Input data:
# # #
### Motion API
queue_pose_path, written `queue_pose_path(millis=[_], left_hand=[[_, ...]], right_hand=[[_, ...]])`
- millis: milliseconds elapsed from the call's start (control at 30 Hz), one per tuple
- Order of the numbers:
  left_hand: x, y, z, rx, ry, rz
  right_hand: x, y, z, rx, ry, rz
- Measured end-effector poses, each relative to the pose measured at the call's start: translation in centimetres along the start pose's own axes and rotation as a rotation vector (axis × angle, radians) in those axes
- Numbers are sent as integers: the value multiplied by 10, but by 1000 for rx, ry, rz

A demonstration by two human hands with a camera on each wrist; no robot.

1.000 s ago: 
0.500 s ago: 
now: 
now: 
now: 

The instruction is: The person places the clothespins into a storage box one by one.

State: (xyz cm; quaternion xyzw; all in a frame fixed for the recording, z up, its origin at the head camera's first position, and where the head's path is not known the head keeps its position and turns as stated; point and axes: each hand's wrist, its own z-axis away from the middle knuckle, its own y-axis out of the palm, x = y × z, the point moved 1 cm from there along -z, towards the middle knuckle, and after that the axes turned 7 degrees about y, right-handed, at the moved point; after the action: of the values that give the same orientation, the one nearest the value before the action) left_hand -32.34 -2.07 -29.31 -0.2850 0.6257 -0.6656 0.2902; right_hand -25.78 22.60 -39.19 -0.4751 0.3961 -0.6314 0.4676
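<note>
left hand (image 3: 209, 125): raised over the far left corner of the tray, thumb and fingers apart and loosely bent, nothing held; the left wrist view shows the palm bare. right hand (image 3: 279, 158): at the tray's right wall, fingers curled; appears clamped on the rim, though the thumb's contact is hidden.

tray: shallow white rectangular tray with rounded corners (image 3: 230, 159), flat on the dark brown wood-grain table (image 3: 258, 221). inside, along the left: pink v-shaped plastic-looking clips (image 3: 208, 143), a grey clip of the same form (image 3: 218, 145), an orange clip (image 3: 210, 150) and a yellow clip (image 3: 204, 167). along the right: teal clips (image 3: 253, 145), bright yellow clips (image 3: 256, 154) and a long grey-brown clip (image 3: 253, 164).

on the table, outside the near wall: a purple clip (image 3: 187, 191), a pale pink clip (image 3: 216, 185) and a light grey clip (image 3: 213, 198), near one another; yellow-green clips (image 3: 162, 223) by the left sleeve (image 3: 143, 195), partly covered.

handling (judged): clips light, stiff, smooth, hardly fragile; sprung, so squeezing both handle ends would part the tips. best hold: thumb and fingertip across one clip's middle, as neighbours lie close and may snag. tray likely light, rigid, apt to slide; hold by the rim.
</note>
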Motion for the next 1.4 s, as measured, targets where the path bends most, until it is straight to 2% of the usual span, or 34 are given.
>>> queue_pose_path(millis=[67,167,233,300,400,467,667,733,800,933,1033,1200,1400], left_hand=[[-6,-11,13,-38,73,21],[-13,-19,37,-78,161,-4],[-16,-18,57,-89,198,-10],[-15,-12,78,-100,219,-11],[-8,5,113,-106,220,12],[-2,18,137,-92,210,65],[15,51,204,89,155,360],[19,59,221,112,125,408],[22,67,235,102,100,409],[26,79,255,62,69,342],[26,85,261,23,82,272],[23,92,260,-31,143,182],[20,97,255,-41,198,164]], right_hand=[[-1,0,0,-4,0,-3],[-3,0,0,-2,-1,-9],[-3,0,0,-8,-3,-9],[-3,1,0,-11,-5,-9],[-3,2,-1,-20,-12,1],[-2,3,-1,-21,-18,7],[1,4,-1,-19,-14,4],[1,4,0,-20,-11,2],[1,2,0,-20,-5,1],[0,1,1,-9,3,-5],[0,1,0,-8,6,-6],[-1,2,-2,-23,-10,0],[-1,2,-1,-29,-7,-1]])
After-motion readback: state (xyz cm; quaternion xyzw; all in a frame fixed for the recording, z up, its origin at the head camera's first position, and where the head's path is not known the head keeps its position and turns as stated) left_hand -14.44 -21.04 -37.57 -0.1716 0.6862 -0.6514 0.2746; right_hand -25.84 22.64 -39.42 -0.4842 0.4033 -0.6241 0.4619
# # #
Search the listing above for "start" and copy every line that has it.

- millis: milliseconds elapsed from the call's start (control at 30 Hz), one per tuple
- Measured end-effector poses, each relative to the pose measured at the call's start: translation in centimetres along the start pose's own axes and rotation as a rotation vector (axis × angle, radians) in those axes

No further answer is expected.